Poetry “Slam” In The Quarantine Era

Virtual open mics and slams via IG live: Not great.

The video quality, audio quality, lack of atmosphere, and most importantly the live aspect are all stripped away. But it’s a stop gap measure that most are able to participate in. My question is: suppose there were more production involved. Good cameras, editing, graphics even, and it was all done from the safety of everyone’s home. What would that look like? What would the ideal digital open mic and slam look like?

Cropped faces, buffer issues, text overlaying everything: this what we doing?

It’s an issue we’ve been thinking about for the past week now, and only recently started giving it more serious thought. Let’s address some of the issues:


Photo by Hayley Catherine on Unsplash

1. No Crowd Atmosphere.

Probably the biggest problem. While yes, you COULD do a slam on Zoom to hear everyone’s snaps and claps, at the same time, everyone can potentially drown out the performing poet. But how do other forms of broadcast media incorporate crowd atmosphere? What about a crowd track? Like in sitcoms that have pre-recorded audience reactions such as cheering, laughter, boos, etc? Matter of fact, have you ever watched a YouTube clip of an old sitcom with the laugh track removed? It’s a night-and-day difference:

Yes, added pre-recorded claps, cheers, and snaps might feel a bit disingenuous at first, but once an audience gets used to it, it will become just another accepted part of the format. It’s clean, familiar, and the assets are already available. Of course, the issue is who determines what gets the faux reactions?

Photo by Nguyễn Lê Hoài Châu on Unsplash

2. Better Video/Audio Quality.

A simple fix. Your smart phone’s back-facing camera is actually pretty decent, but it’s the live stream encoding that makes it all frosty and a deep fried pixelated mess. However, if folks simply recorded their performance with their back-facing camera, and someone were to edit together the performances, we could get much much better quality. So much so, that there have been entire movies shot completely on smart phones that blur line between cinema-grade cameras. For a poetry event? More than enough.

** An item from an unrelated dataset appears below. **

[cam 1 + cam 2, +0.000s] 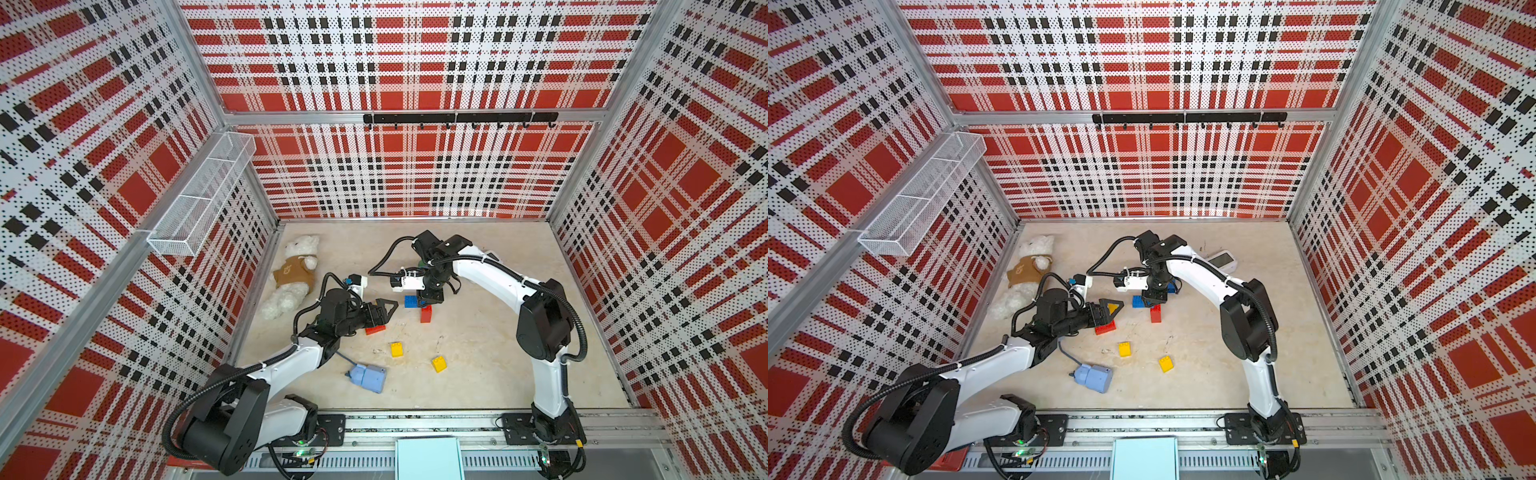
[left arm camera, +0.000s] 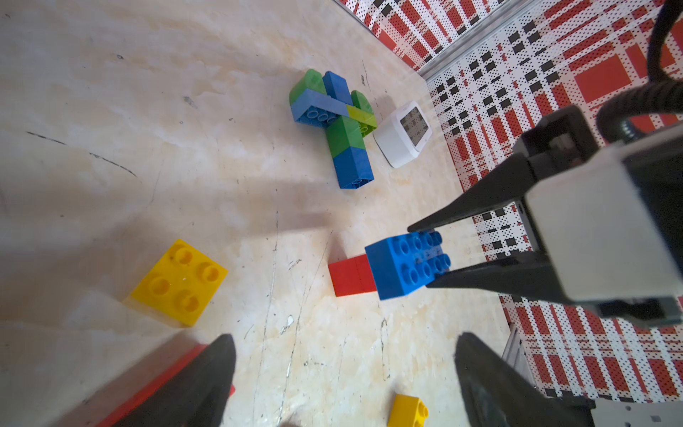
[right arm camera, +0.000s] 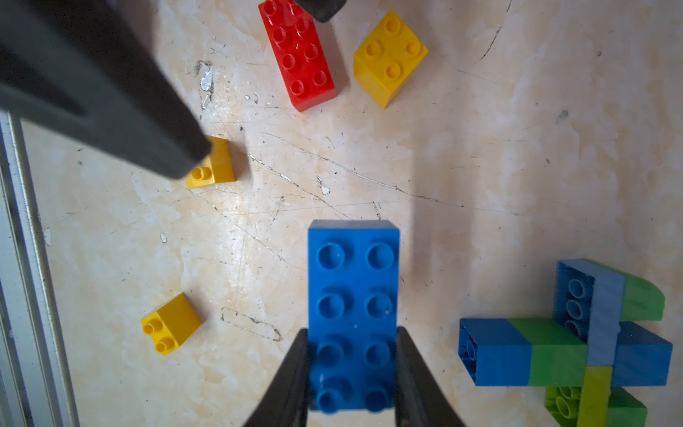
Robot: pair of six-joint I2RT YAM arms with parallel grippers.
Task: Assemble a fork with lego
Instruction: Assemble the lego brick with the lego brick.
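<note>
Plaid perforated walls enclose a scuffed beige floor (image 1: 498, 353). Right gripper (image 3: 351, 332) is clamped on one end of a blue brick (image 3: 353, 281), whose studs face the wrist camera, with a red block (image 2: 351, 275) close by. Left gripper (image 1: 384, 311) stands wide above a flat red brick (image 1: 375, 330). A built blue-green piece (image 2: 340, 125) lies on the floor just beside a white device (image 2: 403, 133). Yellow bricks (image 3: 390, 55) lie loose, three in the right wrist view. A mesh basket (image 1: 199, 195) hangs on the side wall.
</note>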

Photo by Wahid Khene on Unsplash

3. Acknowledging & Embracing The Format.

Ok, so the fact is that everybody’s trying to replicate a live event via social media but we all know this totally is not what a real open mic and slam feel/looks like. We need to acknowledge this and rethink what we’re presenting.

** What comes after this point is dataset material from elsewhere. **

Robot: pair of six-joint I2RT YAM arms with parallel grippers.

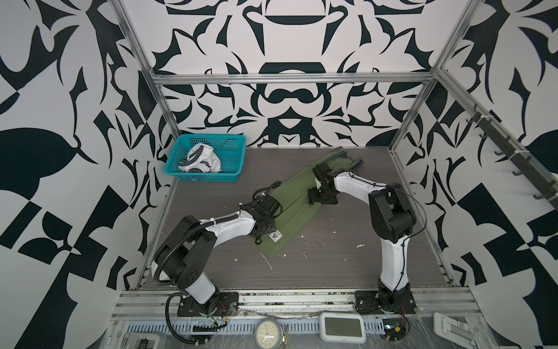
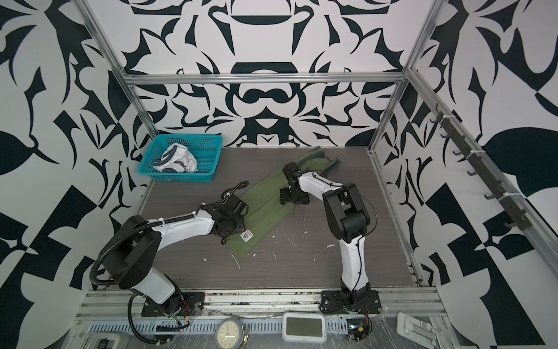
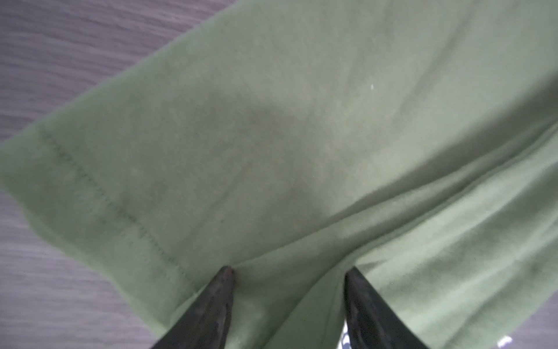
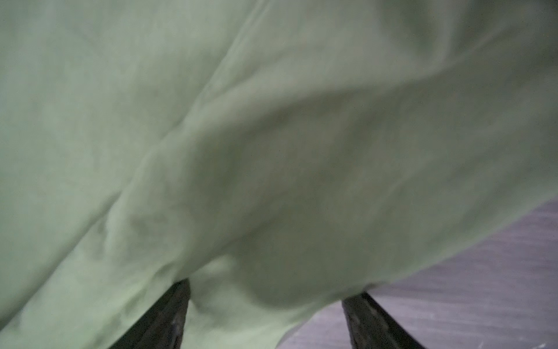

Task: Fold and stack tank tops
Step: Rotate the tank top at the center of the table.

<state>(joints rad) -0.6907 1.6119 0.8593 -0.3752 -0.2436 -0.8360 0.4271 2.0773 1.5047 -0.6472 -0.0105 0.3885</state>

Let’s take slam for instance; a poetry performance competition. And much like how an Instagram Live conversation shows two people in little squares, let’s also make this a head to head slam with two people in-frame. So we got two people, each in different rooms, competing in a literary art challenge. Sound familiar?

Epic Rap Battles of History: We got two historic figures in different rooms (timelines) battling back and forth, with graphics and caption text flying everywhere, making for a fun spectacle. Why not for a poetry slam? Granted, for accessibility and streamline production sake, we won’t be keying out the poets onto wild backgrounds. BUT, overlay graphics, captions, branding and poet info are all fair game.

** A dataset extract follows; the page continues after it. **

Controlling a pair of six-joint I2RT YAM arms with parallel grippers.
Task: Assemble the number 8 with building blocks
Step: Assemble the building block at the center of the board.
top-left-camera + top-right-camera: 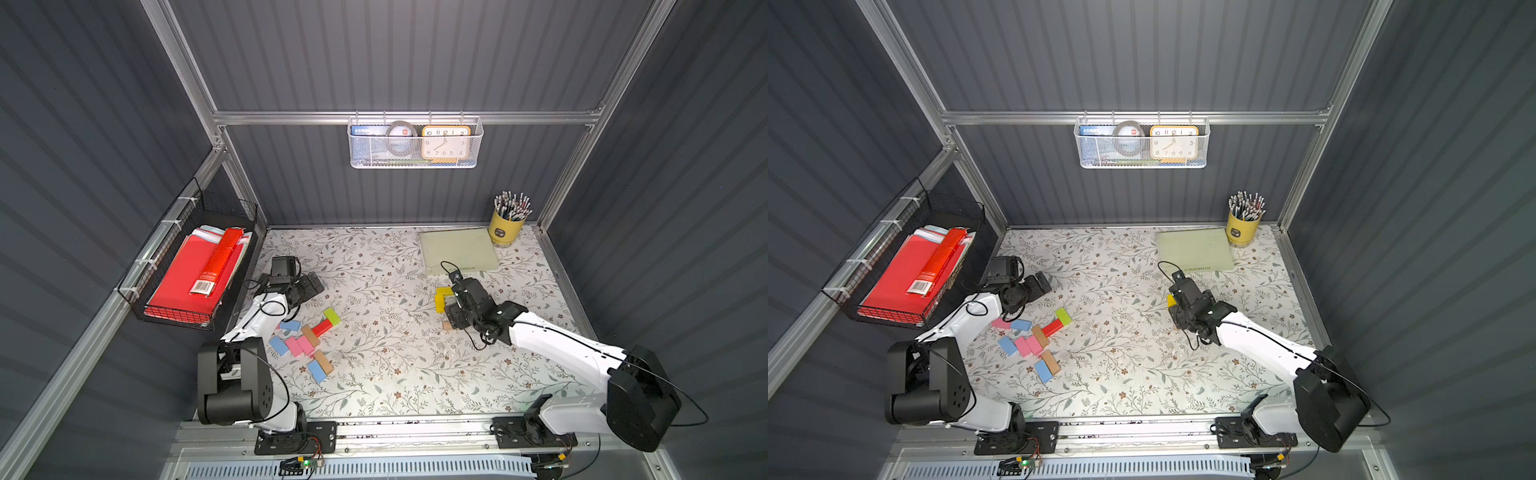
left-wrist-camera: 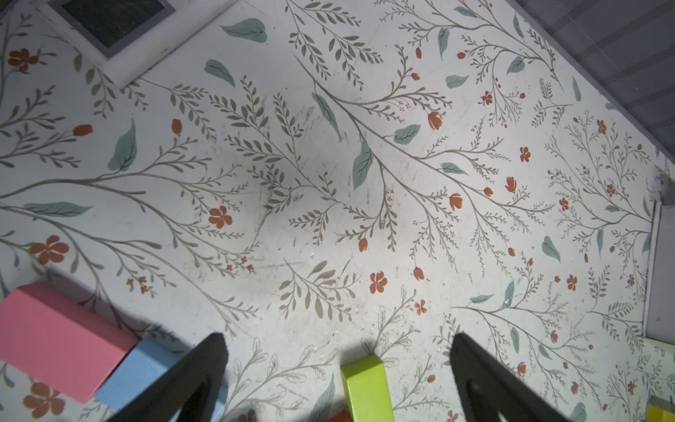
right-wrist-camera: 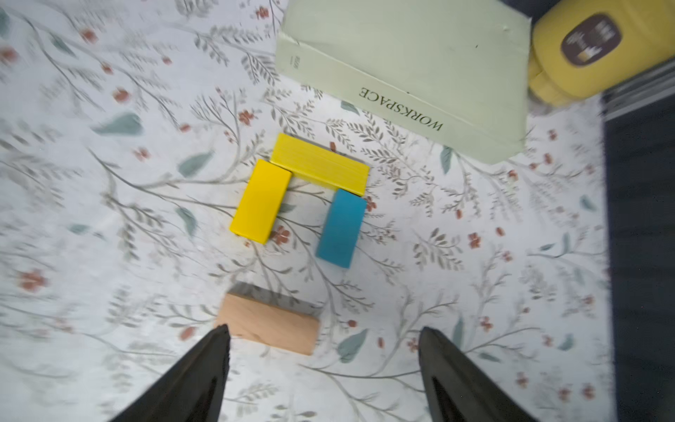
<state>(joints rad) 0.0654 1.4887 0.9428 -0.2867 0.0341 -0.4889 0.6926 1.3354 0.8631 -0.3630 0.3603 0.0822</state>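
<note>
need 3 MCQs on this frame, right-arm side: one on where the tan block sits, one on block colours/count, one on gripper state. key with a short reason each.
1. The tan block lies:
A) stacked on the arch
B) flat, apart from the arch, off its open end
C) wedged inside the arch

2. The arch consists of:
A) two yellow blocks and one blue block
B) three yellow
C) one yellow, two blue

3. The right gripper is:
A) shut on the tan block
B) shut on nothing
C) open, holding nothing

Key:
1 B: the right wrist view shows a gap between it and both legs of the arch.
2 A: a yellow bar tops one yellow leg and one blue leg.
3 C: its fingers stand wide apart with nothing clamped between them.
</note>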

It could all be so sensational.

Add everything up, and suddenly we have a very unique, new style of presenting a poetry competition, all of which can be done from a quarantine state so long as everyone has the right equipment. As with all facets of arts, business and society, it’s “adapt or die.” We need to be innovating at this time to allow online poetry content to flourish in the future. First impressions last, and if all that’s being presented are pixelated streaming videos, we’re gonna be left with only the most die hard audiences trying to keep the dream alive instead of attracting new audiences that have all the time in the world to consume content from their quarantine cave. Let’s learn from the frustration of “this ain’t no real slam/open mic” and make something completely new.